Last week, I organized a tasting of nine vintages of Jordan Cabernet Sauvignon for Sean Brosnihan and the Guest Services team who host our daily tours and tastings. Because I’m the new kid on the block and we don’t get to uncork older vintages in the library that often, this tasting was an opportunity to educate myself on how our library wines are evolving—and a great way for Guest Services to refresh their tasting notes. Guests often ask if a particular vintage is ready to drink or still alive, and these types of tastings help us provide our recommendations.
At 9 a.m., our white-washed technical tasting room was splashed with ruby-red color from more than 100 filled wine glasses on the center table. We tasted Jordan Cabernet Sauvignon vintages 1999-2007—a true vertical tasting—starting with the oldest wine first. Vertical tastings are often set up and tasted from youngest to oldest with the idea that wines increase in complexity as they become more mature and that younger wines (only consisting of the primary fruit characteristics) should be tasted first. The wines certainly do increase in complexity as they age with the development of the secondary aromatics, such as dried tea leaf and tobacco in addition to the primary fruit aromas, but they also become a bit more delicate. To prevent the more bold fruit and body structure of the younger wine from overpowering the complex but delicate character of the more mature vintage, I prefer tasting from oldest to youngest.
We’ll be releasing new When to Drink video tasting notes for all nine vintages shortly both here and on all the wine shopping pages in our new online store, so I thought I’d share my overall impressions of the tasting with you today—and highlight the most surprising and fascinating wine of the flight.
Overall, the tasting was a crowd pleaser to say the least. With the balance that our winemaking approach consistently delivers, the wines are incredibly attractive and approachable at any stage with the finesse and elegance only increasing with age.
The wine that shocked us all was the 2004 Jordan Cabernet Sauvignon. I opened two different bottles of 2004—a standard 750mL and a 1.5 liter—so we could assess the wines for differences in maturity of aromas, flavors and tannins due to the slower aging that occurs in bigger bottle formats. The 2004 Jordan Cabernet is still very much in its youthful primary stage of maturing for both the 750mL and 1.5L bottles; however, the larger format bottle is already showing promise of a deeper integration and complexity amongst the silky tannins, lively acidity and black fruit structure. Because 2004 was a challenging vintage, there have been rumblings in the past about how long it would age and how it would taste five years after its release. It’s never tasted better. Even Winemaker Rob Davis thinks this wine has really hit its stride in the last year—and shows no sign of slowing down.

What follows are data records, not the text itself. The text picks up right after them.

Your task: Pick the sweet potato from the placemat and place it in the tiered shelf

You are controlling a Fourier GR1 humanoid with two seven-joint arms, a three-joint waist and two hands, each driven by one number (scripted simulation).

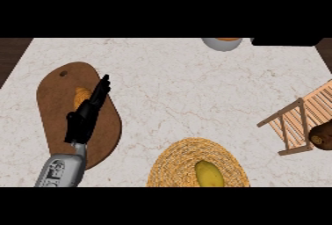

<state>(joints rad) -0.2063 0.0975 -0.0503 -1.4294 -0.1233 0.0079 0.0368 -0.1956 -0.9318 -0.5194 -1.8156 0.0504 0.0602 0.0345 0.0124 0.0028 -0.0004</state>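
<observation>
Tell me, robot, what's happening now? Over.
Left hand open, fingers straight over the cutting board. Right hand out of sight. Sweet potato on placemat. Shelf right, path open.

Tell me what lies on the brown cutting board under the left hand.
On the cutting board a small orange-tan thing shows beside the left hand. The hand and forearm cover its right part, so I cannot tell what it is or whether more lies beneath.

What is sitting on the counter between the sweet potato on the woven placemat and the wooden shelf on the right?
Nothing visible: only bare counter lies between the sweet potato on the placemat and the tiered shelf.
</observation>
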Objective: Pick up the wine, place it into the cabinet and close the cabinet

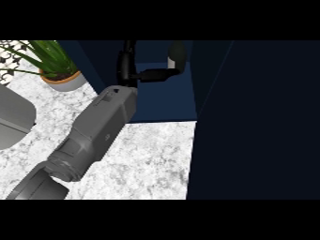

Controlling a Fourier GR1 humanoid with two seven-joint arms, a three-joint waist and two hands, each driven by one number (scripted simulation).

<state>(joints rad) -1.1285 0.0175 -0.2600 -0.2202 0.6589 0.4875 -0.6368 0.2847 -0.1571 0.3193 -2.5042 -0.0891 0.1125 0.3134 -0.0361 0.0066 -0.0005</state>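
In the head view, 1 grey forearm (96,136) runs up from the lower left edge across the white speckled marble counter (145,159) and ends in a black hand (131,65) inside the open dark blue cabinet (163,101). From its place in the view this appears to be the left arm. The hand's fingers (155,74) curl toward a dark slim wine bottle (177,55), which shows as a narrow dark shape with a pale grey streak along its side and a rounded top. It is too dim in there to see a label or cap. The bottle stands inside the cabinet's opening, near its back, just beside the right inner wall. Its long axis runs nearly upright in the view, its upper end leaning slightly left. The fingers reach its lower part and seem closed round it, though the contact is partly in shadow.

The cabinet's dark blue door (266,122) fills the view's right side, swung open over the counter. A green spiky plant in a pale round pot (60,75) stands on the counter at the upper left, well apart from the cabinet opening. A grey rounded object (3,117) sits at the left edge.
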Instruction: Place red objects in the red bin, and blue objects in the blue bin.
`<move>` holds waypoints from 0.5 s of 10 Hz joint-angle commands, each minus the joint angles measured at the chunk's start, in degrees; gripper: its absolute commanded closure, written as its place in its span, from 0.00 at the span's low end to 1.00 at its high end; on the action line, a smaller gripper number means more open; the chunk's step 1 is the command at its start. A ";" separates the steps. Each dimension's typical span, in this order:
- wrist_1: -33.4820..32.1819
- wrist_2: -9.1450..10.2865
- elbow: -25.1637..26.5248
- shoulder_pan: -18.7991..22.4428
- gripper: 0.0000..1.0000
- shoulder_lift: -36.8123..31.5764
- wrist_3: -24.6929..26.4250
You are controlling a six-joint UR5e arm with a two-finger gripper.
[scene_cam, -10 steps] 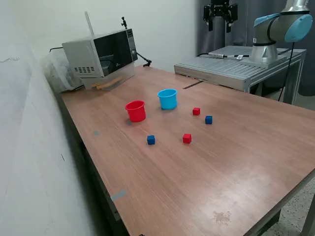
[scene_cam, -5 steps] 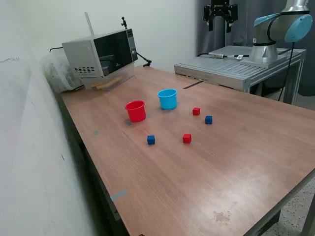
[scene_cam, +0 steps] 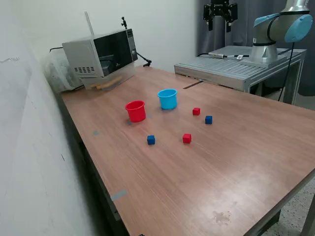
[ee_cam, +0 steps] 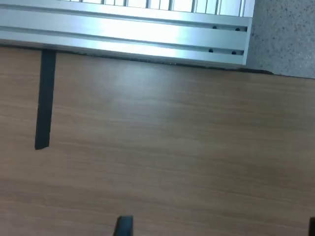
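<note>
A UR5e arm [scene_cam: 275, 29] shows silver-grey tubular links and a light blue cap over a rounded joint, its cylindrical grey base flaring out at the foot. The two-finger gripper [scene_cam: 220, 22] is black and blocky, with two dark fingers projecting from a squared body. In the wrist view, one black fingertip [ee_cam: 123, 226] appears as a flat, dark, square-cut tab.

A microwave [scene_cam: 101, 56] sits on the wooden table [scene_cam: 236, 152], near the wall.
</note>
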 commanded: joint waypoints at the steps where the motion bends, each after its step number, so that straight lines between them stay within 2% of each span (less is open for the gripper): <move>1: -0.16 0.16 0.06 0.20 0.00 -0.31 -0.02; 5: -0.16 0.16 0.76 0.64 0.00 -1.80 0.59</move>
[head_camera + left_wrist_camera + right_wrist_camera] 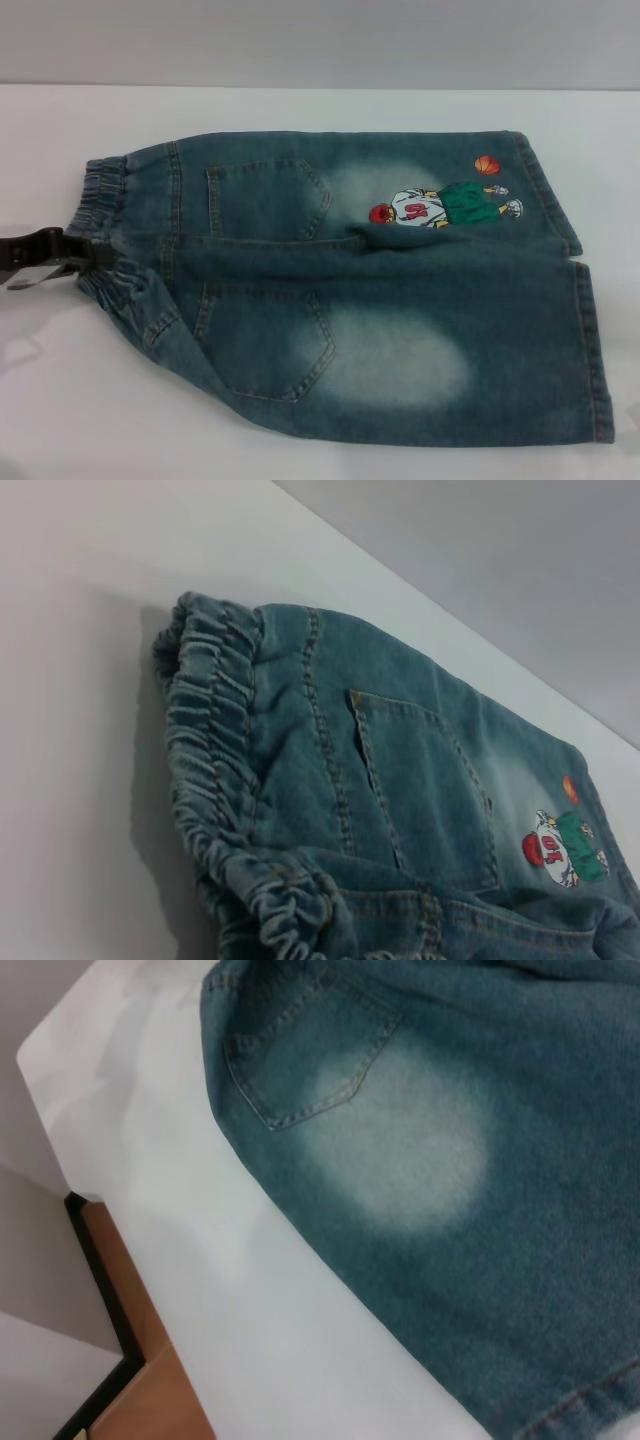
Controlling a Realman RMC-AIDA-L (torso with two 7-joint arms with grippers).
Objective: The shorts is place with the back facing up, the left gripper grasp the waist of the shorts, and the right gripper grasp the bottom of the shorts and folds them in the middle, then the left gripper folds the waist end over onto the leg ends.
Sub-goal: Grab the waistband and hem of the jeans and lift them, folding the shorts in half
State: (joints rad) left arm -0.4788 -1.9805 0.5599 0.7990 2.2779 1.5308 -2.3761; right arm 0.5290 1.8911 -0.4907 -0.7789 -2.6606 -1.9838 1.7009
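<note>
**Currently: Left Gripper at Waistband, Shorts Flat on Table**

The shorts (370, 290) lie spread on the white table (60, 400), back pockets up. The waist (105, 225) points toward the robot's left, the leg ends (585, 330) toward its right. The cartoon print (440, 205) sits on the far leg. The left gripper (70, 250) meets the waist at mid-band, its fingers pinching the gathered elastic. The right gripper is out of sight; its state cannot be told.

- The shorts (400, 300) are made of blue denim cloth, matt, with faded pale patches and raised stitching.
- The waist (215, 770) is puckered into gathered ridges.
- The counter (100, 420) is seen as smooth, white and faintly glossy.
</note>
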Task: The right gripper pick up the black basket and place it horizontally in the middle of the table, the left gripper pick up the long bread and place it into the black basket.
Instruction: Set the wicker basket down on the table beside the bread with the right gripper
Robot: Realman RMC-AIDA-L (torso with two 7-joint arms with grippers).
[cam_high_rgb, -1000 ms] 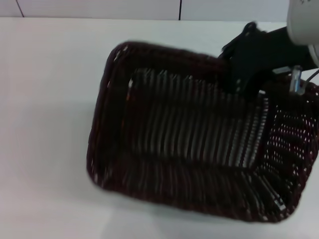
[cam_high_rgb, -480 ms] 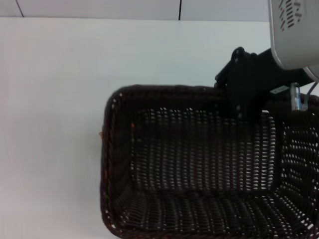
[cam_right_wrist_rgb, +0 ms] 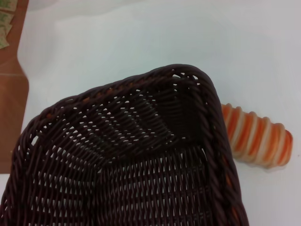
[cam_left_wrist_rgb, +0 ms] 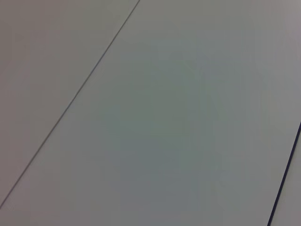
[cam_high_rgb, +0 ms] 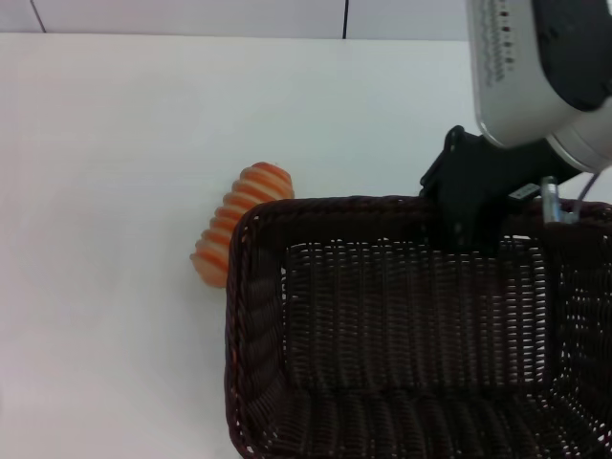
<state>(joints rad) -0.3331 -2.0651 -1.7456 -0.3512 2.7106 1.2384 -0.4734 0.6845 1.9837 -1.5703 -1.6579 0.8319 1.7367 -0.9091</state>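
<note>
The black basket (cam_high_rgb: 411, 335) fills the lower right of the head view, and its near and right sides run out of the picture. My right gripper (cam_high_rgb: 467, 222) is shut on the basket's far rim, with the white-grey arm above it. The long bread (cam_high_rgb: 239, 225), striped orange and cream, lies on the white table (cam_high_rgb: 115, 143) just off the basket's far left corner. The right wrist view shows the basket's corner (cam_right_wrist_rgb: 141, 155) with the bread (cam_right_wrist_rgb: 256, 139) right beside it outside the rim. My left gripper is out of view. Its wrist view shows only a plain grey surface.
The table's far edge meets a wall with a dark seam (cam_high_rgb: 344, 19). In the right wrist view the table's edge and brown floor (cam_right_wrist_rgb: 9, 94) show beyond the basket.
The basket has moved toward me and to the right with my right gripper, levelling out from a tilted pose. The bread, hidden under it before, now shows at its left corner.
</note>
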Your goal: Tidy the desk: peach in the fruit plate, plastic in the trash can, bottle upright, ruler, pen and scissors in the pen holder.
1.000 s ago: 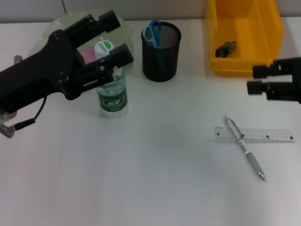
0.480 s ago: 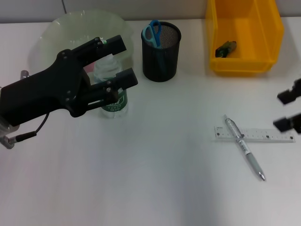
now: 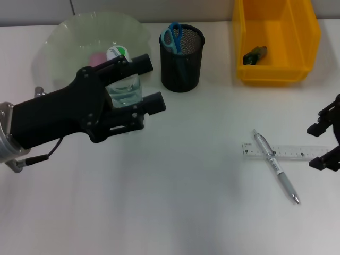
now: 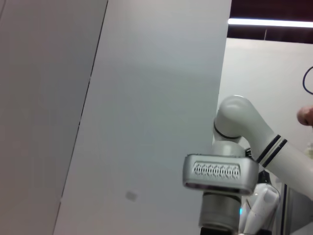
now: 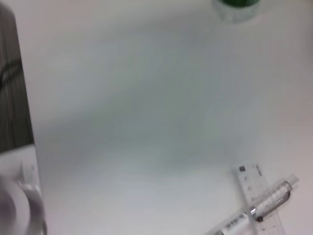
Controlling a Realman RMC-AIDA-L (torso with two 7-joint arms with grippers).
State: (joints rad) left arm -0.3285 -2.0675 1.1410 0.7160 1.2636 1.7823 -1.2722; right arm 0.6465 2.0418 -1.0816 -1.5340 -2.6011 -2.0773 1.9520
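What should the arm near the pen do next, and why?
Probably lower the right tool onto the pen. The pen lies loose across the ruler, both still outside the pen holder, and that tool is open beside them.

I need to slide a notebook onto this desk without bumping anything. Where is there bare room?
The widest bare patch is the near half of the desk, between the left gripper and the pen crossing the ruler. It is crowded along the far edge: fruit plate, bottle, pen holder, yellow bin. The right gripper hangs beside the ruler's end.
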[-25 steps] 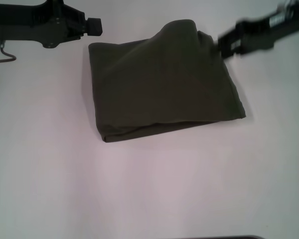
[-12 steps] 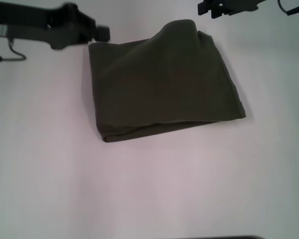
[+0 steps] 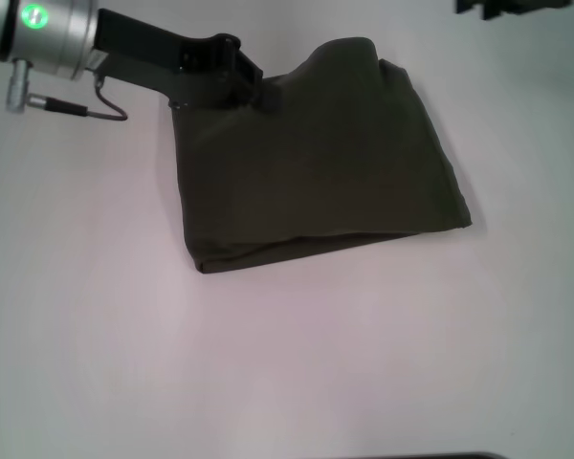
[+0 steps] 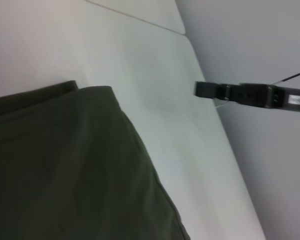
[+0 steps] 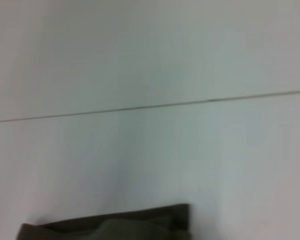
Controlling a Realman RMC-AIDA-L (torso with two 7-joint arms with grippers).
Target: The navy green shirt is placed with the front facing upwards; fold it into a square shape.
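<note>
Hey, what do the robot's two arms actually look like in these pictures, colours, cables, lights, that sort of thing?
The left arm has a silver cylindrical segment with a glowing green indicator light, then angular black links leading to its left claw. A thin dark cable with a metal plug loops below it. Of the right arm, the head view shows only a black blocky part; the right claw looks black, with a pale label behind it.

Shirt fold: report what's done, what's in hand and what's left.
Done: the shirt lies folded into a rough rectangle on the table, lettering hidden.
In hand: the left gripper is at the far left corner, beside a raised hump; the right gripper is up at the far edge, off the cloth.
Left: probably flattening that hump.
</note>
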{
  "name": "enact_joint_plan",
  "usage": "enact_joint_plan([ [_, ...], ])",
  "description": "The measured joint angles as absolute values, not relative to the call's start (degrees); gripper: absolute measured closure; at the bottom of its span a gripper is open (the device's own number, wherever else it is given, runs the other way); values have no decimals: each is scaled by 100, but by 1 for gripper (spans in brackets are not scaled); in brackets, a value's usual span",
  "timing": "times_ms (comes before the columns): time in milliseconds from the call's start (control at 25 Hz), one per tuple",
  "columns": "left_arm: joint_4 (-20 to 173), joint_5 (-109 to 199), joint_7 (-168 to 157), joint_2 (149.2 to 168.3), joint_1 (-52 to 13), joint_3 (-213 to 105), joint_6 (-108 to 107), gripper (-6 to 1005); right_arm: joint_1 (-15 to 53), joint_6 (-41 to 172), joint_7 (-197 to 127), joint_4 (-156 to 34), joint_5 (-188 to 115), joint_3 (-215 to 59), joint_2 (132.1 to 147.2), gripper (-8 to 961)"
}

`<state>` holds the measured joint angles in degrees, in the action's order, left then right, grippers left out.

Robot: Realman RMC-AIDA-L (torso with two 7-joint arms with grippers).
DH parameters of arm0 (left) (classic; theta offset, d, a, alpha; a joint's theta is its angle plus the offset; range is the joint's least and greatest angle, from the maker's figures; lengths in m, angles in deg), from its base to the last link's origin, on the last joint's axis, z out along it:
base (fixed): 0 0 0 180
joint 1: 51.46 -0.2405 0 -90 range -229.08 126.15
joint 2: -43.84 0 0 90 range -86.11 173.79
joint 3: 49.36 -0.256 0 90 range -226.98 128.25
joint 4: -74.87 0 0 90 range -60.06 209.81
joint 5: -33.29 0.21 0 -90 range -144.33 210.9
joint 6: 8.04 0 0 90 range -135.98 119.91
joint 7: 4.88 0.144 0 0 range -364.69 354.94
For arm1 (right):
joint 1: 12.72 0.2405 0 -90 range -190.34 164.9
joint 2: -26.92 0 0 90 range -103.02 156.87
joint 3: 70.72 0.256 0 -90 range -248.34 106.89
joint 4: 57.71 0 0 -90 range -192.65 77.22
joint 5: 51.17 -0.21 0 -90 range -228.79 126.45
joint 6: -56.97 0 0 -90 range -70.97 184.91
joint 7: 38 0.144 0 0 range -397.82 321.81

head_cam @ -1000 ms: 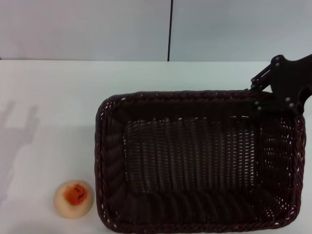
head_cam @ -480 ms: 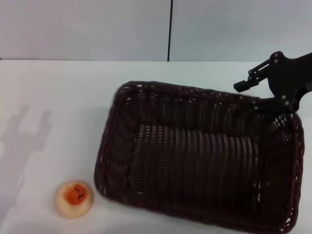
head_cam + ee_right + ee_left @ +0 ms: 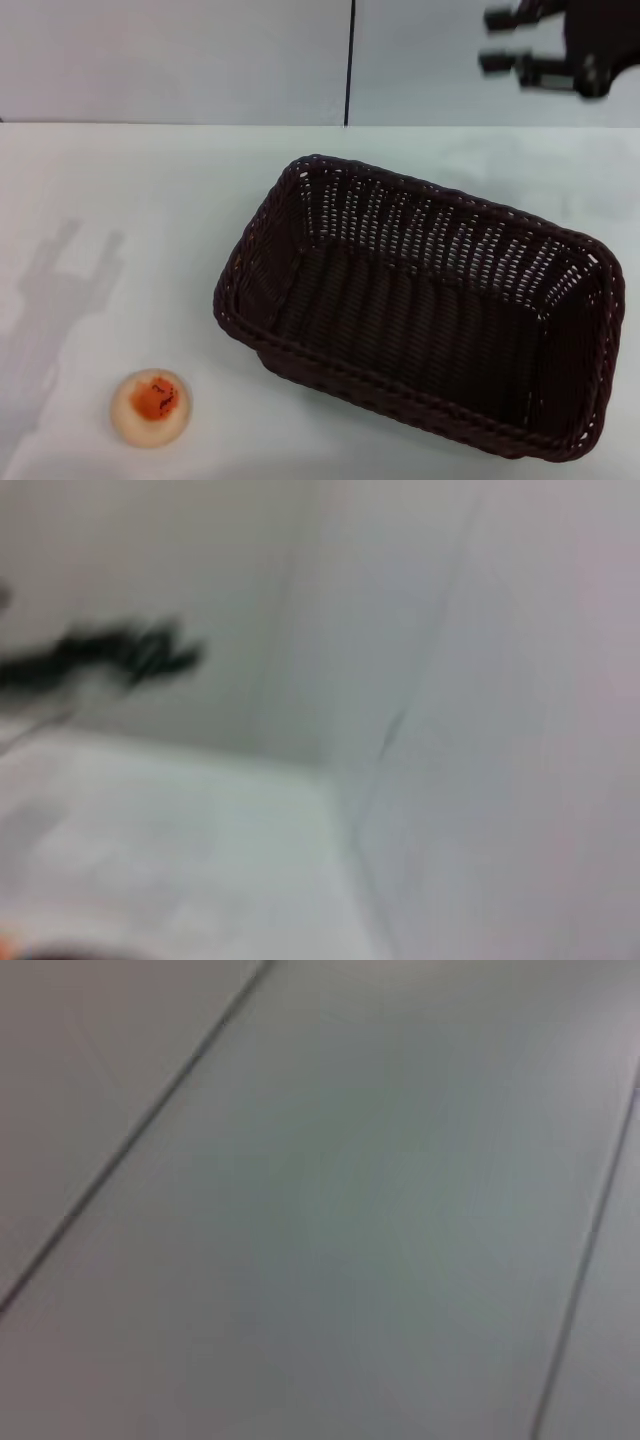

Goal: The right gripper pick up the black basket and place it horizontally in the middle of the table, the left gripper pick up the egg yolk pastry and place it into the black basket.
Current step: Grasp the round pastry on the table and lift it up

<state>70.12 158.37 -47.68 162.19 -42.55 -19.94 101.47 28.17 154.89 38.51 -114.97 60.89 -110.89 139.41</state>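
The black basket (image 3: 430,240) rests empty on the white table (image 3: 120,200), right of the middle, its long side slanting from back left to front right. The egg yolk pastry (image 3: 150,405) lies on the table at the front left, apart from the basket. My right gripper (image 3: 497,40) is open and empty, raised above and behind the basket's far right end, in front of the wall. My left gripper is out of view; only a shadow of an arm falls on the table at the left. The left wrist view shows only wall panels.
A grey panelled wall with a dark vertical seam (image 3: 349,60) stands behind the table. The right wrist view shows the wall, the table and a blurred dark shape (image 3: 100,655) farther off.
My right gripper has let go of the basket's far right rim and risen up and back. The basket has turned and settled on the table. The pastry has not moved.
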Motion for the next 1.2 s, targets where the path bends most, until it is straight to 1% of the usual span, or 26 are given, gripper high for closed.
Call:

Sean and I were so impressed with the wine he decided to feature 2004 magnums in the November offering to Jordan Estate Rewards members. (If you aren’t on our mailing list, click here to receive our monthly e-newsletter.) In my opinion, magnums are great whether one prefers young or mature wines. For those that really appreciate the complexities of a more mature wine, these magnums may be an excellent addition to their cellar, as the larger bottle allows for a slower aging process to occur, ultimately delivering greater depth and complexity to both the texture and development of the secondary components. Also, the “sweet spot”–the point at which the primary and secondary components are mingling with each other in perfect harmony–will last a few years longer in the magnum. On the flip side, magnums are a good choice for those that like their wines youthful and fruity as they will remain that way longer.
My notes from the tasting:
The hue of the 2004 is a beautiful garnet with medium depth intensity showing little sign of aging. The aromatics are rich with black cherry, raspberry, blueberry, plum and cassis with a forest floor backdrop. These characteristics are strengthened on the palate with round and silky tannins balanced by a vibrant acidity. It all comes together forming a soft and creamy sweet vanilla and red fruit finish lasting over a minute. This wine is currently flaunting its youthful primary fruit characteristics and will likely not hit the peak of the “sweet spot” for five years—10 years after it was released.
Seven hours after the tasting, I returned to revisit the same glasses, expecting the wines to be dead. Instead, I found that they had only improved. It was a testament to the balance and stability of Jordan wines and an eye-opening exercise about decanting recommendations. We usually suggest decanting the 2004 vintage for one hour before serving. That’s too limiting. Feel free to decant all evening. It will only get better. It’s the last vintage including Cabernet Franc in the blend, which was replanted to Petit Verdot, so definitely a slice of Jordan Cabernet Sauvignon history that is ready to be savored as our 40th anniversary draws to a close.